According to the Nihon Shoki, the festival originated during the reign of Emperor Kinmei (reigned CE 539 - 571). The ancient records known as the Honchō getsurei (本朝月令) and Nenchūgyōji hissho (年中行事秘抄) reveal that a succession of disastrous rains with high winds ruined the grain crops, and epidemics had spread through the country. Because diviners placed the cause on divine punishment by the Kamo deities, the Emperor sent his messenger with a retinue to the shrine to conduct various acts to appease the deities, in prayer for a bountiful harvest. These included riding a galloping horse.

This became an annual ritual, and the galloping horse performance developed into an equestrian archery performance. According to the historical record known as the Shoku Nihongi (続日本記), so many people had come to view this equestrian performance on the festival day in the 2nd year of the reign of Emperor Monmu (r. 697–707) that the event was banned.

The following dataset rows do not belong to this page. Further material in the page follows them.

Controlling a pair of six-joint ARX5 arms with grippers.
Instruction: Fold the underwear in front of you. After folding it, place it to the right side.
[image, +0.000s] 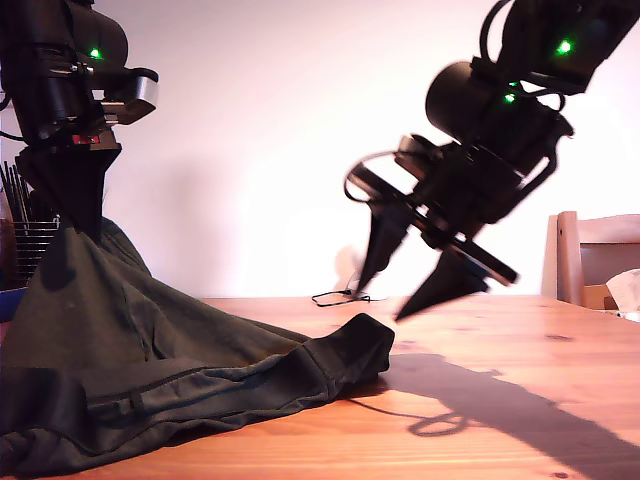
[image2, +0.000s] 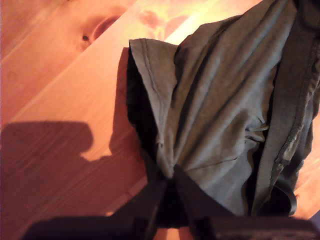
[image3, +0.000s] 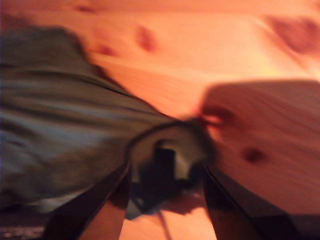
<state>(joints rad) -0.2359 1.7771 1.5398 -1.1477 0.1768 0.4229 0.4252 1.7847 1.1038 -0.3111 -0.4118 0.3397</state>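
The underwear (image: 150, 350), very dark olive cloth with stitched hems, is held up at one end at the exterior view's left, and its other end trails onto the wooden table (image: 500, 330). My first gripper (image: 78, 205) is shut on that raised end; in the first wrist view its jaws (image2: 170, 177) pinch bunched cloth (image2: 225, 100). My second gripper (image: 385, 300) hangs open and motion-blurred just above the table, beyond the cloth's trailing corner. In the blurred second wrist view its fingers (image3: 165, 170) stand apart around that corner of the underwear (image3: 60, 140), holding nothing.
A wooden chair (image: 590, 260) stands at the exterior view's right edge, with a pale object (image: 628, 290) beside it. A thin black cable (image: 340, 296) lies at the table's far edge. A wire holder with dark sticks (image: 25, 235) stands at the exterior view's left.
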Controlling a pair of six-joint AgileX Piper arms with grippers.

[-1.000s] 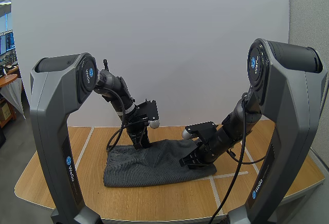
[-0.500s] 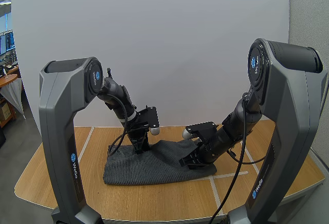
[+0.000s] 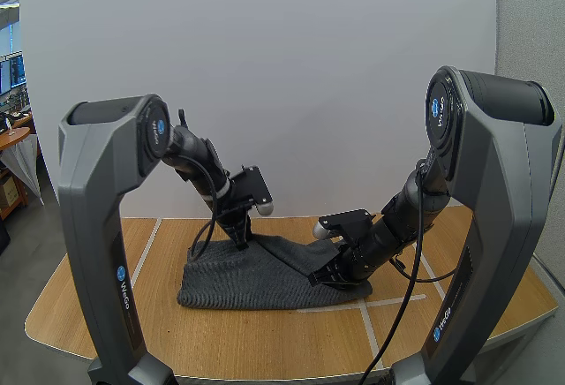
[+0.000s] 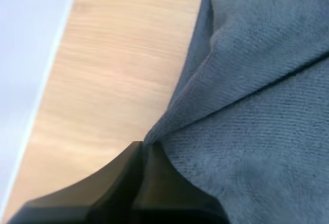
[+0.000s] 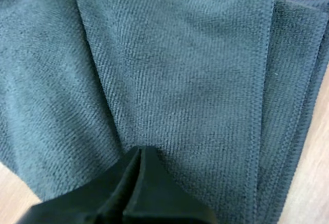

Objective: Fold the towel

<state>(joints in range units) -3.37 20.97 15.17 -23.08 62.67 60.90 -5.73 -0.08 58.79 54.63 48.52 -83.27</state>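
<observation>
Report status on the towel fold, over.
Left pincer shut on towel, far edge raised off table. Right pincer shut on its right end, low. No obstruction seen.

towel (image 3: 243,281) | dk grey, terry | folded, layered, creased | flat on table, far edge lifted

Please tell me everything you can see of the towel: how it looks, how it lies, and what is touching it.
The towel is dark grey, with a fine ribbed, fleecy weave and stitched hems. It lies on the wooden table, doubled over: the right wrist view shows several layers stacked at one edge. Its far side rises in a ridge toward the left gripper, which pinches a corner. The right gripper pinches the cloth too, and creases fan out from its tips.
</observation>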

In the ninth century, Emperor Kanmu established the seat of the imperial throne in Kyoto. This represented the beginning of the Heian period in Japanese history. Emperor Kanmu recognized the deities of the Kamo shrines as protectors of the Heian capital, and established the Aoi Matsuri as an annual imperial event.

The festival saw its peak of grandeur in the middle of the Heian period, but this waned in the Kamakura period and the following Muromachi period, and as the nation entered the Sengoku period, the festival procession was discontinued. In the Genroku era (1688–1704) of the Edo period, it was revived, but in the 2nd year of the Meiji period (1869), when the capital was moved from Kyoto to Tokyo, observance of the festival procession stopped. In Meiji-17 (1885), it was again revived as part of a government plan to enliven Kyoto. All but the rituals at the shrine fronts were discontinued from 1944, due to the Pacific War. At last, the festival procession started to be held again from 1953. The Saiō-Dai festival princess tradition was initiated in 1956. The Saiō (斎王) was an unmarried female member of the Japanese imperial house.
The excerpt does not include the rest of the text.